Despite serious diagnoses, young woman carries on crochet business

ORLANDO, Fla. — There are times the life we imagine for ourselves is at odds with our reality.

But, Mei Ashton isn’t letting her reality, dealing with various health concerns — diagnoses of four rare illnesses — dim her light nor crush her endless optimism.

“I think you should also say what good is happening to you than what bad, then you can also say, ‘This could be worse,’” she said.

Several years ago, around the age of 15, the teenager suddenly found herself in constant great pain. When she wasn’t performing, singing on stage at places like the Dr. Phillips Center, or participating in an array of after-school activities, Ashton was enduring testing and doctors’ appointments. 

Eventually, she was diagnosed with gastroparesis, a debilitating condition characterized by delayed emptying of the stomach and pain digesting food.

“What was the hardest was watching her go through it and not be able to give her any answers,” said her mother, Jeannie Lee. “She suffered a lot, not being able to sleep, not being able to eat.”

It launched Ashton, as well as her mother, on a journey of researching best practices, nutritional advice and non-surgical options — as Ashton worried about the potential risks associated with surgery. She tried holistic medicine, acupuncture, anything to relieve the pain.

“The second I was diagnosed, I began researching what I can consume,” Ashton said. “I consume about 90 percent liquid, maybe 10 percent food. If I lose too much weight, I might risk having a feeding tube.”

Later, all the teenager’s concerns were amplified as she was diagnosed with three other rare conditions, revolving around her arteries, connective tissue and renal veins.

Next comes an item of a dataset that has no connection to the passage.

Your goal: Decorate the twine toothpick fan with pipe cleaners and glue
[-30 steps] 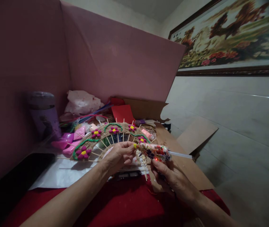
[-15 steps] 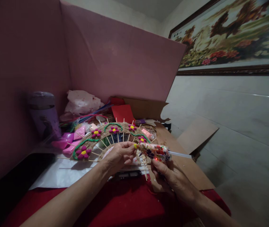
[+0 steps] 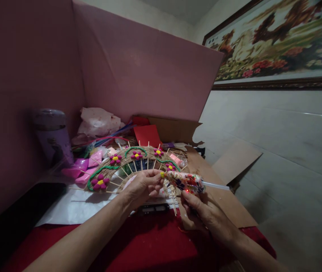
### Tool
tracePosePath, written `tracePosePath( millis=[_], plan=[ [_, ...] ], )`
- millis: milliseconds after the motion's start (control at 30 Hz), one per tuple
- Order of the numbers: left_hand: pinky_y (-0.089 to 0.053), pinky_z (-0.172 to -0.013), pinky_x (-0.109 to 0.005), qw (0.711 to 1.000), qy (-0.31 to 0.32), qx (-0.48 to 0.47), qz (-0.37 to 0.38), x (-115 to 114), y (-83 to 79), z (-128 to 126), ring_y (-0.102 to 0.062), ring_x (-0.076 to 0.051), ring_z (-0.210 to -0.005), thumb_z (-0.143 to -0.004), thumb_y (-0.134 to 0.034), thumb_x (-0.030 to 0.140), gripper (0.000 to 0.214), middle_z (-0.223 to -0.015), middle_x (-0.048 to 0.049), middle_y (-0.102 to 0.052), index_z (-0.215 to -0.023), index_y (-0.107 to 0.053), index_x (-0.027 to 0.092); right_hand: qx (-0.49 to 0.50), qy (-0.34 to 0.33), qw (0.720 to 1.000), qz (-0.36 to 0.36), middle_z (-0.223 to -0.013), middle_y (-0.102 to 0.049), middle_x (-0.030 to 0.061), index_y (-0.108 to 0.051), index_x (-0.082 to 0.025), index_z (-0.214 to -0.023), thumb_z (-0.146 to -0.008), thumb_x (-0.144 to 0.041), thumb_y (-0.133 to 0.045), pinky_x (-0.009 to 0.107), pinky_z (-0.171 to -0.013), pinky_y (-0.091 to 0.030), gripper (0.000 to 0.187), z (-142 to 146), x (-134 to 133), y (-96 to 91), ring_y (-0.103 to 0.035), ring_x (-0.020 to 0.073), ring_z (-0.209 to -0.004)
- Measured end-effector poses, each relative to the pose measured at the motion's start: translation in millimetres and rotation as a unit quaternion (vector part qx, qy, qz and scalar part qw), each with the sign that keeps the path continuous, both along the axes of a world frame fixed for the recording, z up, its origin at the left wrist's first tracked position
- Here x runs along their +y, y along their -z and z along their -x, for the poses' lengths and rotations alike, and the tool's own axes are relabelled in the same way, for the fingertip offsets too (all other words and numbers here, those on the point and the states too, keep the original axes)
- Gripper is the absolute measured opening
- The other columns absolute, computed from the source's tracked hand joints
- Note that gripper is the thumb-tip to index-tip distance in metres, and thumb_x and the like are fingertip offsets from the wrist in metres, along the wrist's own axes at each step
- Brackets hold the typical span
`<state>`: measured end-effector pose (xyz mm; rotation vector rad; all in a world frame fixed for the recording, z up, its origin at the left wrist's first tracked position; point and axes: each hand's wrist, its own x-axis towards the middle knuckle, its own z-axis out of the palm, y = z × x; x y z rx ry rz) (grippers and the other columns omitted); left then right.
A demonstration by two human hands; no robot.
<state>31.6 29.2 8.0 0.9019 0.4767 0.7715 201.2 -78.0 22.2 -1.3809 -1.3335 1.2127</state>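
My right hand (image 3: 199,207) is closed round a flower-patterned hot glue gun (image 3: 188,180); a red light glows near my thumb, and a clear glue stick (image 3: 216,185) pokes out of its rear end. Pinched in the fingertips of my left hand (image 3: 146,184) is a small yellow piece (image 3: 162,175), right at the glue gun's nozzle; whether they touch I cannot tell. Behind my hands lies a twine-woven arch on thin sticks (image 3: 149,150), decorated with green strands and purple flowers (image 3: 100,182) with yellow centres. My left hand covers part of the arch.
A black utility knife (image 3: 154,209) lies in front of the arch. Pink packets (image 3: 78,169) and a purple tumbler (image 3: 53,138) stand at left, near a dark flat object (image 3: 33,200). Red card (image 3: 147,136) and cardboard (image 3: 214,189) lie behind and at right. A red cloth (image 3: 138,241) covers the near edge.
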Motion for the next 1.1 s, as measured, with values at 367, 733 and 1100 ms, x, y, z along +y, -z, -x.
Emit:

The situation was so dire that Ashton left school, opting to take online classes. Though she graduated early, she could not walk across the stage for her high school graduation.

But everything turned around as Ashton found her own path forward.

She began walking after meals to stimulate digestion, honed her diet with supplements and carried her blender with her everywhere she went. She got brave, toting along the blender to foreign countries as she proudly displayed her graduation cap with a favorite quote from the movie, Mama Mia: “Life is short, the world is wide. I wanna make some memories.”

Eventually, Ashton dropped from taking more than a dozen pills per day to zero.

And she found a new outlet for her creativity, leaning into a hobby she picked up during the pandemic, as a way to find comfort and community: crocheting.

“When I think of crochet, I think of relaxation, creativity. Really churns the gears in your head,” she said. 

Ashton started selling crocheted goods at various places, from an online Etsy store to her favorite boba shop owned by a family friend. 

She also designs patterns for crocheters around the world, with her mother explaining that more than 2,000 people in 65 countries have signed up for her daughter’s free patterns.

“It’s like a musician that writes notes and sells music sheets,” she said. “She channeled a lot of her frustration into something good….So decided to build something out of it.”

Locally, the teen curated a community of crocheters, teaching them her methods — for crafting and for getting through challenging times, be it teenage years or serious health concerns.

It’s a gift, her mother described, that her daughter is capable of persevering and staying positive, even in dire situations.

“She’s always been one to look on the bright side of things, never once seen herself as a victim. She has always wanted to one-up life,” Lee said. “She has grit that most people don’t have. It would be easier to have a feeding tube. And a lot of people don’t think she’s as sick as she is, because she makes it look so easy.”

“A lot of people don’t realize how much one may be suffering when they don’t see, so I think by also bringing the awareness of rare diseases, people who have them feel talked about, they feel seen,” Ashton explained.

The road has not been easy. Ashton is still, at times, overcome with the same insecurities many teenagers face—and then some due to her condition. She wonders aloud what it would be like to have a relationship, go on dates, and pines for the freedom of going out to restaurants or picking up fast food with her friends.

Yet, Ashton’s manifesting a life for herself that is not defined by her health conditions, leaning on life lessons her single mother taught her, as well as what she learned thus far about herself to propel her forward.

“If I keep thinking, I’m never going to get better, my stomach is going to get worse.… If I say, ‘I will get better, I will heal,’ I will find a way to be better,” she said. “I think I’ll always feel slightly insecure about the fact I am different than others and have rare diseases, but then I have to find that as a superpower. I’m able to cope with it all and figure out how to live my life with it.”